這就是在終南山下休養生息的方悅。而隨著他的叨念,那少年不斷變幻著手中的動作,時慢時快,雖然有些僵硬,卻是有模有樣。
在山中的方悅,自然不會知道,就在不久前,江湖之上發生一件大事。武林公敵喬峰現身聚賢莊,殺人無數,最終突圍而去。喬峰之名再次名震天下,與此同時,另一個人物的名字也聲名大噪,傳遍整個武林。這個人就是,獨孤峰。
獨孤峰大約二十來歲的年紀,卻單對單的硬踫少林寺高手玄寂,取得勝利,與喬峰一同陷入聚賢莊圍攻之中,最終突圍而去,其武功得到所有人的認可。鬼神莫測,料敵先機,這是玄寂對他的評價。能得到少林高僧的認可,這獨孤峰可謂是不枉此生了。
方悅停下了手中的動作,對著手中的木塊輕輕一吹,頓時無數木屑在空氣中飛舞。
「行了,停下來休息一下吧。」
方悅淡聲說道,听到他的話,一邊的少年身形頓了頓,最終還是停下了手中的動作,走到一旁的陰涼處坐了下來,模了模頭上冒出的熱汗。方悅右手一揮,一旁裝著涼水的竹筒就向少年手上飛去。少年接住竹筒,打開塞子,大口大口的喝了起來。

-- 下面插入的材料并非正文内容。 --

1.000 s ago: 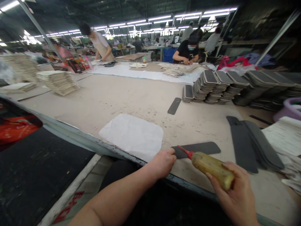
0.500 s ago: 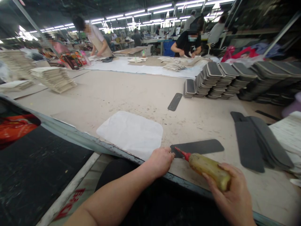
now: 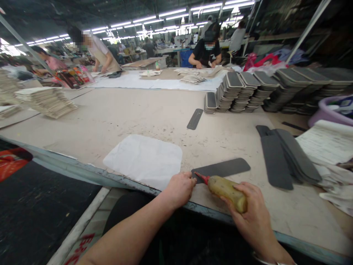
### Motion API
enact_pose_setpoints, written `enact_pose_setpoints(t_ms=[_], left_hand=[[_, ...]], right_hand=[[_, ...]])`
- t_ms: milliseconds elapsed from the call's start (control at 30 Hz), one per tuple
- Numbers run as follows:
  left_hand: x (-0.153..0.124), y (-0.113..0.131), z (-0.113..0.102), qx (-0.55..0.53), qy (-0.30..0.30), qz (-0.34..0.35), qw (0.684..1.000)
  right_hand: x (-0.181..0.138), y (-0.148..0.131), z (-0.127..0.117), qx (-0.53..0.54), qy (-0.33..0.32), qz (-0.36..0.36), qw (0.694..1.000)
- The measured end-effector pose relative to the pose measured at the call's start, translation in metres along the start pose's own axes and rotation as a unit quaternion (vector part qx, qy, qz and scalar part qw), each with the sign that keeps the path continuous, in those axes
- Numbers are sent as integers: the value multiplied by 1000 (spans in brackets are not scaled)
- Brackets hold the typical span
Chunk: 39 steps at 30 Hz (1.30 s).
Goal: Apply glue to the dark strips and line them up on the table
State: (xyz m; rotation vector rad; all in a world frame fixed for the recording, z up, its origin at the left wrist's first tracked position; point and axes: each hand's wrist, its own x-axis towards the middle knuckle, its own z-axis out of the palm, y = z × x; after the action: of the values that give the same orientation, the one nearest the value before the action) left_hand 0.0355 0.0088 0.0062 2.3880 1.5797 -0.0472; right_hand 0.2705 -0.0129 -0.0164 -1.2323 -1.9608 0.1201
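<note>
My right hand (image 3: 252,209) is wrapped round a yellowish squeeze bottle (image 3: 227,189) with a red nozzle, tilted to the left. The nozzle's tip is over the left end of a dark grey rounded strip (image 3: 224,168) lying on the table; I cannot tell whether it touches. My left hand (image 3: 180,189) is closed at that same end of the strip, fingertips pressed on it by the table's edge. Just left of it lies a white sheet with rounded corners (image 3: 146,158). Farther back is a smaller dark strip with a slot-like outline (image 3: 195,119).
More dark grey pieces (image 3: 275,162) lie at the right, beside papers (image 3: 328,141) and a purple basin (image 3: 325,112). Stacks of dark trimmed pieces (image 3: 234,81) stand behind them. A pale stack (image 3: 45,99) is at the left. Co-workers (image 3: 206,49) work across the table (image 3: 132,106).
The view has turned a little right, so things appear farther left. The bottle's nozzle has moved slightly nearer my left fingertips along the strip. Both hands keep their hold.
</note>
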Motion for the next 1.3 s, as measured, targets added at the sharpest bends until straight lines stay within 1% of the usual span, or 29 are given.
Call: enact_pose_setpoints(t_ms=[300,400,567,900,1167,1300], left_hand=[[3,-3,6,-39,15,24,999],[4,-3,6,-48,9,21,999],[5,-3,7,-62,20,17,998],[9,0,-3,-64,-9,-10,998],[13,-7,-1,-59,-10,13,998],[13,-7,-5,-58,-11,25,998]], right_hand=[[-1,11,-15,-41,33,44,998],[1,16,-19,-61,50,49,996],[2,28,-25,-89,71,69,991],[6,57,-37,-156,138,109,972],[6,69,-40,-195,153,143,958],[7,66,-42,-195,161,135,958]])
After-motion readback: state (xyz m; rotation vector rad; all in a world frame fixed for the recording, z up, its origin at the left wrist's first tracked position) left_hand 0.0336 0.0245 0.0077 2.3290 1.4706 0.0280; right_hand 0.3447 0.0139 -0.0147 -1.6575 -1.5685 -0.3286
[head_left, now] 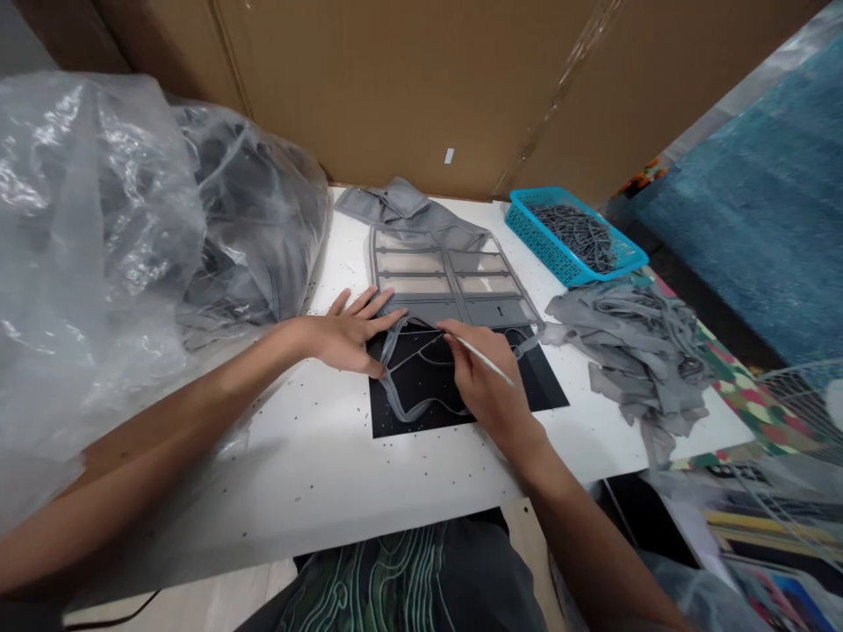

這名少年就是那救了方悅性命的少年,並且希望方悅能夠教導他武功的少年。他的名字叫——楊過。
此時正值楊過被郭靖送上山沒過多長時間,在山上備受無量師傅全真教士趙致敬的欺辱,而現在的楊過,很明顯的沒有遇上那古墓里面的孫婆婆。原本方悅並不願意打亂楊過的道路的,甚至如果可以的話,他會選擇在孫婆婆遇到危險的時候出手。在他看來,楊過最大的機緣,就是那個孫婆婆,而如果方悅擅自插手的話,可能一段傳奇將要消失。
不過楊過目前的困境卻是實實在在擺在面前,看到楊過那張倔強的小臉,方悅不覺遲疑了一下。再加上這個游戲早已被修改的面目全非,即使方悅放任自流,楊過的命運是否會像小說一般進行下去,還是個問題。遇不到孫婆婆,遇不到小龍女,劍冢又被人捷足先登,楊過的命運會是怎樣一副模樣呢?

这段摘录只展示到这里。